I started reading Paulo Coelho's The Alchemist.
Shame on me for not paying closer attention to my own subforum. I read that book two years ago and it's one of my all-time favorites. My favorite line is when the Alchemist offers the protagonist some wine and, always wary of a trick, he says, "I thought you Muslims don't drink alcohol?" The alchemist replies, "It isn't what men put into their mouths that's evil. It's what comes out of them that is." (I haven't got the book here so those quotes are not word-for-word.)

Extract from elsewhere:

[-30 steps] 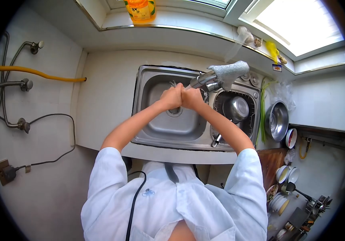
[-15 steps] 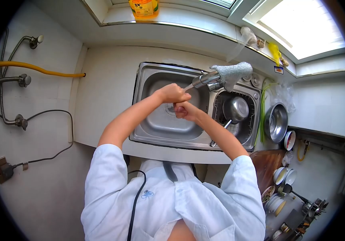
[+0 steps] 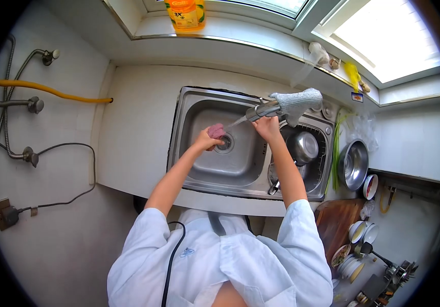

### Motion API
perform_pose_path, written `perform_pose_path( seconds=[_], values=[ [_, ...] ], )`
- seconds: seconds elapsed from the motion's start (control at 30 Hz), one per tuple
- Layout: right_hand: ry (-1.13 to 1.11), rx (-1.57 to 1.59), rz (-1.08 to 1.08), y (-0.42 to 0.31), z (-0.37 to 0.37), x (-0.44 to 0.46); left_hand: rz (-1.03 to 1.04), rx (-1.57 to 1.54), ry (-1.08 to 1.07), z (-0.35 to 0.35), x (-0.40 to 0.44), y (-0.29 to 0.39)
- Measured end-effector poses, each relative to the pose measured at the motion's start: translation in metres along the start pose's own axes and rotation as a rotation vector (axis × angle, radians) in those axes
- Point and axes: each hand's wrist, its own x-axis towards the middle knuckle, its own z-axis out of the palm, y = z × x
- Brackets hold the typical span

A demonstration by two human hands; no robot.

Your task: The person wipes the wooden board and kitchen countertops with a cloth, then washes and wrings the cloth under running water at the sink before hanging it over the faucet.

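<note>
My left hand [image 3: 207, 140] is closed around a crumpled pink cloth [image 3: 216, 131] over the left basin of the steel sink [image 3: 194, 169], near the drain [image 3: 225, 144]. Water runs from the faucet [image 3: 262, 110] toward the cloth. My right hand [image 3: 266, 128] is closed at the underside of the faucet, by its lever; some of its fingers are hidden. A grey knitted cloth [image 3: 302, 102] drapes over the faucet's rear end. In the right basin, a steel pot [image 3: 304, 146] lies in a wire rack.
Green stalks [image 3: 337, 148] and a steel bowl [image 3: 354, 162] are right of the sink. A wooden board [image 3: 335, 217] and several dishes [image 3: 355, 231] stand farther right. An orange bottle [image 3: 187, 14] is on the sill. A black cable [image 3: 175, 250] hangs across my shirt.
My hands were together under the faucet. Now they are apart: the left has moved left and lower, with the pink cloth showing, and the right has moved up to the faucet.
</note>
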Motion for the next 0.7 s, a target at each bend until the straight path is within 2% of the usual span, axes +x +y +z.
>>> perform_pose_path(
  seconds=[0.07, 0.13, 0.2, 0.23, 0.27, 0.3, 0.33, 0.4, 0.43, 0.5, 0.53, 0.6, 0.63, 0.67, 0.7],
  values=[
    [0.081, 0.006, -0.185, 0.004, -0.002, 0.011, -0.064, -0.074, -0.013, 0.002, -0.003, -0.004],
    [0.091, 0.126, -0.170, 0.006, 0.004, 0.017, -0.127, -0.148, -0.026, 0.001, -0.017, 0.010],
    [0.143, 0.157, -0.217, 0.013, 0.003, 0.021, -0.116, -0.394, -0.064, 0.000, -0.035, 0.025],
    [0.140, -0.106, -0.228, 0.019, 0.001, 0.022, -0.111, -0.394, -0.065, 0.000, -0.034, 0.025],
    [0.136, -0.108, -0.233, 0.023, -0.001, 0.020, -0.109, -0.714, -0.135, -0.001, -0.032, 0.027],
    [0.134, -0.418, -0.151, 0.030, 0.013, 0.003, -0.107, -1.033, -0.209, -0.002, -0.031, 0.025],
    [0.133, -0.731, -0.066, 0.039, 0.031, -0.017, -0.102, -1.034, -0.214, -0.002, -0.028, 0.020],
    [0.002, -0.940, 0.144, 0.057, 0.063, -0.057, 0.122, -0.990, -0.073, 0.003, -0.025, 0.010],
    [-0.043, -0.940, 0.101, 0.070, 0.076, -0.073, 0.129, -0.995, -0.080, 0.005, -0.029, 0.013],
    [-0.094, -0.945, 0.049, 0.082, 0.078, -0.087, 0.263, -0.391, 0.109, 0.005, -0.040, 0.025],
    [-0.036, -0.873, -0.027, 0.087, 0.069, -0.083, 0.272, -0.392, 0.110, 0.003, -0.045, 0.032],
    [0.016, -0.799, -0.109, 0.091, 0.051, -0.077, 0.313, -0.176, 0.177, -0.006, -0.055, 0.044],
    [-0.038, -0.853, -0.205, 0.085, 0.042, -0.079, 0.320, -0.175, 0.177, -0.013, -0.058, 0.049],
    [-0.092, -0.907, -0.303, 0.077, 0.033, -0.080, 0.387, -0.118, 0.071, -0.023, -0.061, 0.054],
    [-0.055, -0.939, -0.284, 0.063, 0.043, -0.097, 0.451, -0.059, -0.036, -0.029, -0.065, 0.058]
  ],
)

My wife specialized in Latin American literature and, specifically, Magical Realism, when she was writing her master's thesis in literature. Unfortunately my head blew up before I got halfway through the book that was the subject of her thesis, Gabriel García Márquez's
One Hundred Years of Solitude. But I do love Coelho and I also recommend
Veronika Decides to Die.
Selling sixty million copies,
The Alchemist is one of the most popular novels ever written. It has been translated into 67 languages, the Guinness record for a living author.
Born in Brazil in 1947, Coelho was so introverted and misunderstood as a child that his parents put him in a mental institution. He eventually succumbed to their wishes and entered law school, but he dropped out and became a hippie, traveling the world and immersing himself in the counterculture. He was a successful songwriter for several years but his lyrics offended Brazil's military rulers in the 1970s and he was arrested and tortured.

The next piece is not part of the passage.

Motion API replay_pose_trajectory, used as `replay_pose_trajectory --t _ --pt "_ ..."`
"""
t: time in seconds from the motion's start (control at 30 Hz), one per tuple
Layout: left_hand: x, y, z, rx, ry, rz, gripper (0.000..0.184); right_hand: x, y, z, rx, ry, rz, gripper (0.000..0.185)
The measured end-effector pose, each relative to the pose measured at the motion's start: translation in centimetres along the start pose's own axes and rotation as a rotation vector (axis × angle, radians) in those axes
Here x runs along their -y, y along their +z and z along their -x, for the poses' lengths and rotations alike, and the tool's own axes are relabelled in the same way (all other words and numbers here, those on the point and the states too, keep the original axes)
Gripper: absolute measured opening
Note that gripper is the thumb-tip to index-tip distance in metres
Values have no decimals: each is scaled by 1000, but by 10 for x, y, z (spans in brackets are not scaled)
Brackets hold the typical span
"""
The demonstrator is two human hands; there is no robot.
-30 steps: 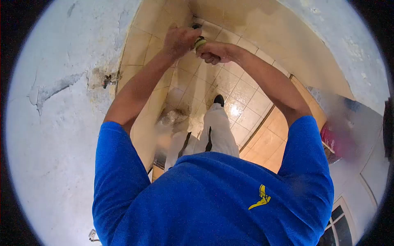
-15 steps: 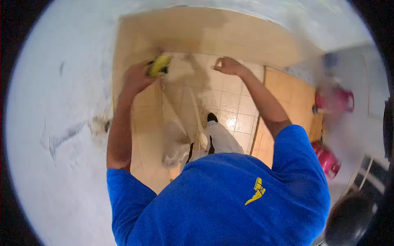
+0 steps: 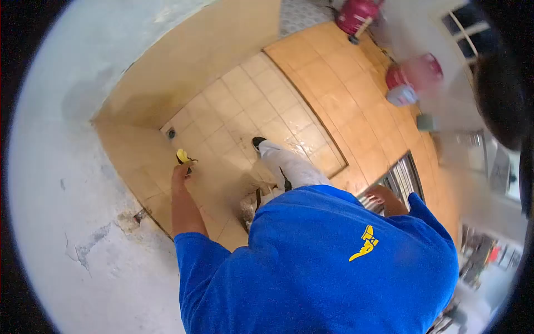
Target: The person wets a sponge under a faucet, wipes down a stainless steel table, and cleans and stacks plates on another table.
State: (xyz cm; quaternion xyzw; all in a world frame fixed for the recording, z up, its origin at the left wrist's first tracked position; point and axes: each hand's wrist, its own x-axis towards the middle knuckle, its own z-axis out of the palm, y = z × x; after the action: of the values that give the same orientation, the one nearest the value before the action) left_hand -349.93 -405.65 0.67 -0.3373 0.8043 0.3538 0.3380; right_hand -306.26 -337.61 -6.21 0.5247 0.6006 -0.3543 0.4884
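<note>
My left hand (image 3: 181,171) is closed around a small yellow-and-black tool (image 3: 182,156), held out above the tiled floor by the left wall. Its exact kind is too small to make out. At the right, my right hand (image 3: 382,196) hangs close to my side with loosely bent fingers and nothing visible in it. Behind that hand lies a ribbed metal panel (image 3: 409,173); whether they touch I cannot tell. A crumpled clear plastic-like thing (image 3: 248,207) shows blurred beside my leg.
Wet-looking pale tiles (image 3: 222,114) end at a raised edge beside orange tiles (image 3: 339,83). A drain (image 3: 171,133) sits in the far corner. One pink gas cylinder (image 3: 356,15) and another pink cylinder (image 3: 420,72) stand along the right. A white wall (image 3: 67,183) with peeling paint rises at left.
My view has turned toward the right. My right hand has dropped back from over the pale tiles to my side. The yellow-and-black tool stays in my left hand, now lower in view.
</note>
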Motion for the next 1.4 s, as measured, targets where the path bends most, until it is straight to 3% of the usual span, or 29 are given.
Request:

Always creative, he worked as an actor, a journalist and a theater director. After walking a 500-mile pilgrimage in Spain, during which he had some of the experiences that informed
The Alchemist, he finally returned to the passion that had so alarmed his parents and became a full-time writer in 1986.
He has published 26 books, selling in aggregate more than 100 million copies in more than 150 countries, and is the all-time best-selling Portuguese-language author.